──────── Material supplied ────────

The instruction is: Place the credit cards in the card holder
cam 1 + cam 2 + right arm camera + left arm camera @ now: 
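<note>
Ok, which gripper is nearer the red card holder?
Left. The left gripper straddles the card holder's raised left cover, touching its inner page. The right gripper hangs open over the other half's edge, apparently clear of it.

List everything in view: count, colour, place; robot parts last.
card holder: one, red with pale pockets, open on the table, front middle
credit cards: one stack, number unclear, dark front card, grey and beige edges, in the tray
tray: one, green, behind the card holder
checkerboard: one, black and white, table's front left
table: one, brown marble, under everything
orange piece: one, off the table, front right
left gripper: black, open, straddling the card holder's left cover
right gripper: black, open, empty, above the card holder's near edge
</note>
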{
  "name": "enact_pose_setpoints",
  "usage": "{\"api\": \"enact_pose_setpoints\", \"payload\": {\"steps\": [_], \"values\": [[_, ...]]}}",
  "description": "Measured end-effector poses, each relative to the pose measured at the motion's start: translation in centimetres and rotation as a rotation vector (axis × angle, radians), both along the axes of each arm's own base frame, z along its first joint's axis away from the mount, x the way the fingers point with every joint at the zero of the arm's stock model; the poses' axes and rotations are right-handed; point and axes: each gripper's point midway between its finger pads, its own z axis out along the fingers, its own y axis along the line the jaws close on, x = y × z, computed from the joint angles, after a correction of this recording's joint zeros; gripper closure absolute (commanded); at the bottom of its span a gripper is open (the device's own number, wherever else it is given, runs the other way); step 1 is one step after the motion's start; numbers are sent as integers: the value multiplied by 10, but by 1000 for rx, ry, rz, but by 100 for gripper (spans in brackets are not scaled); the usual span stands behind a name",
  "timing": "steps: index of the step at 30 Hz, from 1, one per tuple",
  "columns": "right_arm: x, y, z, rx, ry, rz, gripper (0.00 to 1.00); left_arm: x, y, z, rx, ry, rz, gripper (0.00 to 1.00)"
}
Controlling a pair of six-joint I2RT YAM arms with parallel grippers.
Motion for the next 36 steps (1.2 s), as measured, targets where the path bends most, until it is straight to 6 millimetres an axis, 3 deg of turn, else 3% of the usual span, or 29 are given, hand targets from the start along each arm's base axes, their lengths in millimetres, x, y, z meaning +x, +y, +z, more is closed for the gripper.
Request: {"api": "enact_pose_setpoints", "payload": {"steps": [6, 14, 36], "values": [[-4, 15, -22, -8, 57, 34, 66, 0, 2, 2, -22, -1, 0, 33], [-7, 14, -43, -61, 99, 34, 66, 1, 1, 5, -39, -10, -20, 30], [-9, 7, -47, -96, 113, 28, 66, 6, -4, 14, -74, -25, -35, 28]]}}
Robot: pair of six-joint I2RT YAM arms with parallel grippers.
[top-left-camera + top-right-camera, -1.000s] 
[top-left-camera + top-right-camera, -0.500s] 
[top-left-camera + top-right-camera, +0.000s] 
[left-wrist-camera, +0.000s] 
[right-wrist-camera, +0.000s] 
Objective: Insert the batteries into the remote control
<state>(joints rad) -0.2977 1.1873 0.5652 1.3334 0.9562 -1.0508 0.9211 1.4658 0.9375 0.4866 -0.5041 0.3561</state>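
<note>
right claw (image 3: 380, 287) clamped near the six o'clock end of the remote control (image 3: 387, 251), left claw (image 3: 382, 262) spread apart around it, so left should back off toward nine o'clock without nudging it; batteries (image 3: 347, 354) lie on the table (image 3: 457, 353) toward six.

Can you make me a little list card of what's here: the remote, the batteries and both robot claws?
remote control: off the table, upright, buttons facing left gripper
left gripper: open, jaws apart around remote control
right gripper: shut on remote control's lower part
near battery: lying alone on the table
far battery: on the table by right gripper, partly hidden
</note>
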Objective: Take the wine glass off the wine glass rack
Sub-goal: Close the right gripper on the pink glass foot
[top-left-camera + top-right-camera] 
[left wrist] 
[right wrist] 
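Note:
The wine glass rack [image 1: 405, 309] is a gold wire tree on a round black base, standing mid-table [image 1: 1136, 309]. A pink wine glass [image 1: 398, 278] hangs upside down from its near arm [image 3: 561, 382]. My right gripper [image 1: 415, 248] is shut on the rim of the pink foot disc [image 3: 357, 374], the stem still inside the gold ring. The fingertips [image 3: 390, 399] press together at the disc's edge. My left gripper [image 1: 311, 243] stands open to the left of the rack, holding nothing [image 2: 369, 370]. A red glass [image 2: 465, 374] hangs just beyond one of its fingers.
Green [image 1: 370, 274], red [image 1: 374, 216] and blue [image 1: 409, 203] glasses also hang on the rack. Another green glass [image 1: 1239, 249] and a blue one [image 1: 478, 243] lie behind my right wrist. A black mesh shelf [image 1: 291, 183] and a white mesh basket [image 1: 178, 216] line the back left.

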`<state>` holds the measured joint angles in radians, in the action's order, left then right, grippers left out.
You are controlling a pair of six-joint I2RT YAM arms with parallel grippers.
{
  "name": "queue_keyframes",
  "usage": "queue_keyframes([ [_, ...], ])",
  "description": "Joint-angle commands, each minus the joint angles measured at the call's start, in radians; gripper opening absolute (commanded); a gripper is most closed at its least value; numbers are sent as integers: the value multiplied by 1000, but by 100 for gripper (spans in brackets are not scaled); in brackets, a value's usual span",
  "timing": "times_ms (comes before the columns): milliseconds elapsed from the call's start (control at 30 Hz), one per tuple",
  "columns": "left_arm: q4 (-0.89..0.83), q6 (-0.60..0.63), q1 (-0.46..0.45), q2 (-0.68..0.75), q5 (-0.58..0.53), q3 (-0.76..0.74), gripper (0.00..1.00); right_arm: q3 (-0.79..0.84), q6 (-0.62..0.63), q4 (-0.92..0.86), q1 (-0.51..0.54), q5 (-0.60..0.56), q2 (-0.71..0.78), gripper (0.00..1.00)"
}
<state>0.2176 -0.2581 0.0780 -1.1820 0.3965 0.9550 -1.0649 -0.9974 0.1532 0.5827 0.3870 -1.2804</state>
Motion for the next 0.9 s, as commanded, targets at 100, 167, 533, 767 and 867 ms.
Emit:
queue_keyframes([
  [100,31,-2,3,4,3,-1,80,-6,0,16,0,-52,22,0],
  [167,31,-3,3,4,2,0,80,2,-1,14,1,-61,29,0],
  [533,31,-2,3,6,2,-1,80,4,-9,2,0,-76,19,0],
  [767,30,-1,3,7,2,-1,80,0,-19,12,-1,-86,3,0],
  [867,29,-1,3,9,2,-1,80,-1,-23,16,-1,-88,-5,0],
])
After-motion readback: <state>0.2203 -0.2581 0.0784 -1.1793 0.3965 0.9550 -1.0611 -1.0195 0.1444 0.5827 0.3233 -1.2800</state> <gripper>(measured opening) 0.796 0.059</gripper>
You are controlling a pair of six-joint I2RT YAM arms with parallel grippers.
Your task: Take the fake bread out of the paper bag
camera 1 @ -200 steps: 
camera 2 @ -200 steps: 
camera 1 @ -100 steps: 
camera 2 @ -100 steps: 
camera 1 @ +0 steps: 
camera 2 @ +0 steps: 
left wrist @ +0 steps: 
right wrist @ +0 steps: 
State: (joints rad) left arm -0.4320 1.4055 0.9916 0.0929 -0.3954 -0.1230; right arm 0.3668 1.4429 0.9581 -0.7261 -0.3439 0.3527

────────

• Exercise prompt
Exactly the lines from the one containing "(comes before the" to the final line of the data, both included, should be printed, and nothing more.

• Output of the exercise
  "timing": "times_ms (comes before the columns): milliseconds elapsed from the call's start (control at 30 Hz), one per tuple",
  "columns": "left_arm: q4 (-0.89..0.83), q6 (-0.60..0.63), q1 (-0.46..0.45), q2 (-0.68..0.75), q5 (-0.58..0.53), q3 (-0.76..0.74), gripper (0.00..1.00); right_arm: q3 (-0.79..0.84), q6 (-0.62..0.63), q4 (-0.92..0.86), q1 (-0.51..0.54), q5 (-0.60..0.56), q2 (-0.71..0.78), gripper (0.00..1.00)"
}
<state>0.2176 -0.2581 0.0780 -1.1820 0.3965 0.9550 -1.0649 -0.9974 0.1532 0.5827 0.3870 -1.2804</state>
Motion for the next 0.9 s, as commanded, targets at 100, 167, 533, 767 and 867 ms.
Emit:
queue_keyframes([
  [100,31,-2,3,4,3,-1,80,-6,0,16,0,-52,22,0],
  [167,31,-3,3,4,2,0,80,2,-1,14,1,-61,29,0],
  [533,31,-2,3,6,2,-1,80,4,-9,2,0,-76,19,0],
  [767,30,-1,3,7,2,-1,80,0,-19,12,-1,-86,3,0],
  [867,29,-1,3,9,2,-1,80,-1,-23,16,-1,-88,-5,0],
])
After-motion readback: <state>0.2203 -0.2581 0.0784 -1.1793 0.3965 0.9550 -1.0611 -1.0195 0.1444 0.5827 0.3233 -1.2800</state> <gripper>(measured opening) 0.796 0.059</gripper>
You are controlling a pair of six-joint I2RT YAM arms with parallel grippers.
Your task: Take the fake bread out of the paper bag
camera 1 @ -200 steps: 
camera 2 @ -200 steps: 
camera 1 @ -100 steps: 
camera 2 @ -100 steps: 
camera 1 @ +0 steps: 
camera 2 @ +0 steps: 
left wrist @ +0 steps: 
right wrist @ +0 steps: 
State: (joints rad) left arm -0.4320 1.4055 0.9916 0.0929 -0.3954 -0.1230; right arm 0.3668 1.4429 0.9581 -0.7261 -0.3439 0.3527

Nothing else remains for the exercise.